** Assignment **
Write only the number of lines in the entries that hold the string "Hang".

** Data records **
⁂

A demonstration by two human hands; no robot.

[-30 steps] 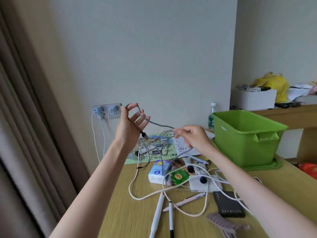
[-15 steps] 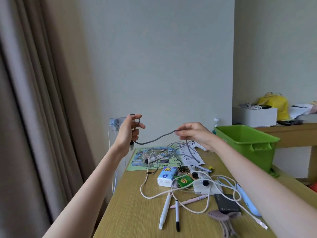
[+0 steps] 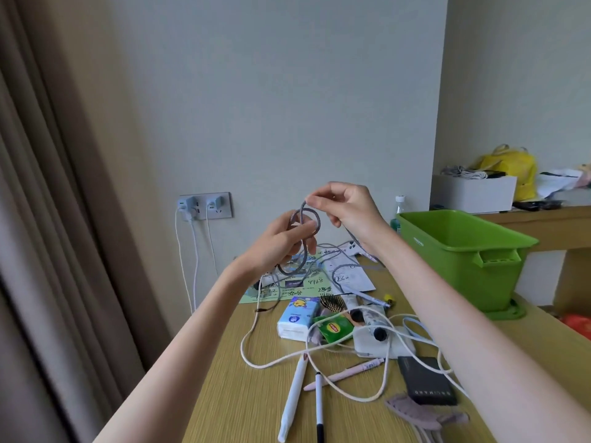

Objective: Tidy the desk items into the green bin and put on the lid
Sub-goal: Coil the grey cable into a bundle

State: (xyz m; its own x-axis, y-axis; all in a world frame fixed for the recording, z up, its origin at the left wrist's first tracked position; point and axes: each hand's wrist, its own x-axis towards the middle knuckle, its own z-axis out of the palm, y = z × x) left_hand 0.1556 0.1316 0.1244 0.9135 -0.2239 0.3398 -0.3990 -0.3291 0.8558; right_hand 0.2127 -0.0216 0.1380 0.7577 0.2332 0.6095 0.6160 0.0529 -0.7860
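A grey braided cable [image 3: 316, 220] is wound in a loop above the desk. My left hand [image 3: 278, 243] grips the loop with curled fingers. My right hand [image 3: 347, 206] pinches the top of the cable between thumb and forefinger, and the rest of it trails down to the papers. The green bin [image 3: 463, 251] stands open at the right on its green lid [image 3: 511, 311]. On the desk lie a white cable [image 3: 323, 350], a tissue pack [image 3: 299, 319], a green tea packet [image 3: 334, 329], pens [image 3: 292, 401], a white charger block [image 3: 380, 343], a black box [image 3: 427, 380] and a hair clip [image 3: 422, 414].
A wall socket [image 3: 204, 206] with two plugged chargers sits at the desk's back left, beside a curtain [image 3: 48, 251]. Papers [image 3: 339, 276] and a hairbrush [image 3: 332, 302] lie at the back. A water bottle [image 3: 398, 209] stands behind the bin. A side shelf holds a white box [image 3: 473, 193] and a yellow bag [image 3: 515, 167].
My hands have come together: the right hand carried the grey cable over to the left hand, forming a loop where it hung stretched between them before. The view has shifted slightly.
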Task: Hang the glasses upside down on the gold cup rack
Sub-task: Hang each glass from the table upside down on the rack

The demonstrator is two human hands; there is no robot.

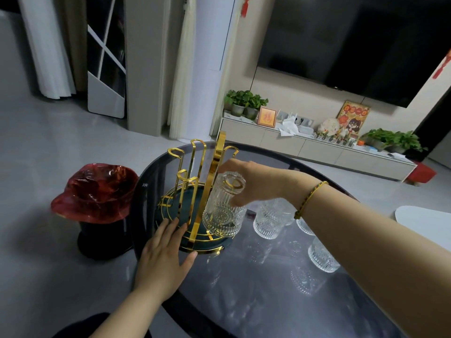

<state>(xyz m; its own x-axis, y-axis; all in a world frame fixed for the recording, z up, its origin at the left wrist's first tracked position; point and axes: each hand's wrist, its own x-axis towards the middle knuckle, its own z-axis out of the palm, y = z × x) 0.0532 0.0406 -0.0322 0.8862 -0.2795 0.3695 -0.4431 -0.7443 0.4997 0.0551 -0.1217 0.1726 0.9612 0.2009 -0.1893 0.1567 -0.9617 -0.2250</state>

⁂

** Solution to this problem **
2